Using the "service backends" approach we can easily allow a client to define in which order service backends can be asked to handle a given syscall. Each service backend also needs to implement its own KeyStore, CertStore, CounterStore.

Eventually, a software-v2 service backend must be implemented, which will enforce the permissions for the policies and user-contexts defined by the client.

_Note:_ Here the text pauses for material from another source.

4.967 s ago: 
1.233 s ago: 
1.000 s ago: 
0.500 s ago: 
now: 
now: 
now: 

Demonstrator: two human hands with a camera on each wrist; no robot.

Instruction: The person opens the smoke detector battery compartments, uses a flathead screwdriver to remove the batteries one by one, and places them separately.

Authentication Representation in Storage

• PinContextEntry
  • Keeps the (hashed) pin for a client-defined context
  • Members:
    • secret
    • contextId
  • Example: {secret: "78gh23f...7r83gf", contextID: "admin"}
• AccessControlEntry
  • Keeps the access control information for a specific object
  • Members:
    • objectID (keyId, CertId, BlobId, CounterId)
      [might not be needed, as we could place this simply next to the object, e.g., /path/to/my/key.acl]
    • <contextID_1>: {"<policy_1>", ... , "<policy_N>"}
    • <contextID_X>: {"<policy_1>", ... , "<policy_M>"}
  • Example:{objectID: "abc", admin: {"write", "modify"}, user: {"use"}, noauth: {}

This is to be seen as an early draft of a "spec"/TIP for an abstract authentication mechanism, overall this will grow and mature during the implementation. Thanks to especially @sosthene-nitrokey & @jnordholz for the fruitful discussions leading to this draft...

ToDos / Open Questions

• contextId is kind of ugly, creating an enum inside the client would need a conversion back to str or u8, so maybe define a enum inside trussed ? (how many different contexts can there be?)
• set_policy_context() tbd
• currently there this mapping: (user-context) x (policies) => (objectId) this allows only the application of policies for existing objects, how can trussed enforce that only a specific user-context (e.g., admin-context for OpenPGPCard) can generate/create a new key? One option would be to use the response of set_pin_context(), so the client could enforce this by himself, but this would be somehow an inconsistency within this concept...

This content as a file for easier editing: AbstractAuthenticationMechanism.md

[sosthene-nitrokey]

Maybe the policy for keys could be passed as a field of StorageAttributes? It's taken as an argument for most key persistence operations.